§ **TASK INSTRUCTIONS**
Exact repetition is required: output every record in full.

§ **MATERIAL TO PROCESS**
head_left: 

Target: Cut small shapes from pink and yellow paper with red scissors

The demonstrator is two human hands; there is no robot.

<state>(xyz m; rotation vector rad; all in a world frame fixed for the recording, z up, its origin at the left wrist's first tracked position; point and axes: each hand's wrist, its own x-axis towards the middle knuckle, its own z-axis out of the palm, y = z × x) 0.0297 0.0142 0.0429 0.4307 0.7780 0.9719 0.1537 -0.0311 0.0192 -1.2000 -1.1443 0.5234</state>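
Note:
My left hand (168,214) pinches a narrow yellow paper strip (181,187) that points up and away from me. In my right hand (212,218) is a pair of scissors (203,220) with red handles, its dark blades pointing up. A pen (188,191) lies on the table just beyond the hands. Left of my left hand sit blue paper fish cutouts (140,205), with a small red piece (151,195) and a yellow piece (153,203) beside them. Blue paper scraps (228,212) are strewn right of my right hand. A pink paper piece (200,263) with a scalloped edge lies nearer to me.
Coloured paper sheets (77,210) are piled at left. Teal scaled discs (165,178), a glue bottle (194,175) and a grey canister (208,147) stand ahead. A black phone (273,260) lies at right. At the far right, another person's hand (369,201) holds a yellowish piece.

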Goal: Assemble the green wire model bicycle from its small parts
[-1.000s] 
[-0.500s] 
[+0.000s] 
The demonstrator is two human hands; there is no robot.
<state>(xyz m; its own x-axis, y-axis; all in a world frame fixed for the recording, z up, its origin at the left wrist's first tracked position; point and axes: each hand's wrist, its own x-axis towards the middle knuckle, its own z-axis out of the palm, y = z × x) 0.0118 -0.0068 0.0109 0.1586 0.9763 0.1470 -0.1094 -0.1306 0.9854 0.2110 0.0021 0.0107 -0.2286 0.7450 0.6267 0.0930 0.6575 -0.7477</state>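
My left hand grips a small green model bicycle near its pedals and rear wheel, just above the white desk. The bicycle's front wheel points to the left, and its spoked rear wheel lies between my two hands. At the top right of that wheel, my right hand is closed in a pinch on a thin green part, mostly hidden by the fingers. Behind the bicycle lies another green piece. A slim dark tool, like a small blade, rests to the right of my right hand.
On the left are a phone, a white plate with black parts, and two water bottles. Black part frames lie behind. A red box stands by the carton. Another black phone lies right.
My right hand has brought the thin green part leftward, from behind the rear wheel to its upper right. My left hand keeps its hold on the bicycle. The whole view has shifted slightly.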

§ **EXERCISE SOLUTION**
head_left: 

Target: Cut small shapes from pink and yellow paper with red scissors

The demonstrator is two human hands; there is no robot.

<state>(xyz m; rotation vector rad; all in a world frame fixed for the recording, z up, its origin at the left wrist's first tracked position; point and axes: each hand's wrist, its own x-axis towards the middle knuckle, its own z-axis out of the palm, y = z × x) 0.0297 0.0142 0.0429 0.4307 0.7780 0.9719 0.1537 -0.0311 0.0192 -1.2000 -1.1443 0.5234</state>
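Note:
My left hand (168,214) pinches a narrow yellow paper strip (181,187) that points up and away from me. In my right hand (212,218) is a pair of scissors (203,220) with red handles, its dark blades pointing up. A pen (188,191) lies on the table just beyond the hands. Left of my left hand sit blue paper fish cutouts (140,205), with a small red piece (151,195) and a yellow piece (153,203) beside them. Blue paper scraps (228,212) are strewn right of my right hand. A pink paper piece (200,263) with a scalloped edge lies nearer to me.
Coloured paper sheets (77,210) are piled at left. Teal scaled discs (165,178), a glue bottle (194,175) and a grey canister (208,147) stand ahead. A black phone (273,260) lies at right. At the far right, another person's hand (369,201) holds a yellowish piece.
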
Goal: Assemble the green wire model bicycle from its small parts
[-1.000s] 
[-0.500s] 
[+0.000s] 
The demonstrator is two human hands; there is no robot.
<state>(xyz m; its own x-axis, y-axis; all in a world frame fixed for the recording, z up, its origin at the left wrist's first tracked position; point and axes: each hand's wrist, its own x-axis towards the middle knuckle, its own z-axis out of the palm, y = z × x) 0.0118 -0.0068 0.0109 0.1586 0.9763 0.1470 -0.1094 -0.1306 0.9854 0.2110 0.0021 0.0107 -0.2286 0.7450 0.6267 0.0930 0.6575 -0.7477</state>
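My left hand grips a small green model bicycle near its pedals and rear wheel, just above the white desk. The bicycle's front wheel points to the left, and its spoked rear wheel lies between my two hands. At the top right of that wheel, my right hand is closed in a pinch on a thin green part, mostly hidden by the fingers. Behind the bicycle lies another green piece. A slim dark tool, like a small blade, rests to the right of my right hand.
On the left are a phone, a white plate with black parts, and two water bottles. Black part frames lie behind. A red box stands by the carton. Another black phone lies right.
My right hand has brought the thin green part leftward, from behind the rear wheel to its upper right. My left hand keeps its hold on the bicycle. The whole view has shifted slightly.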

This output is complete, and the exercise is done.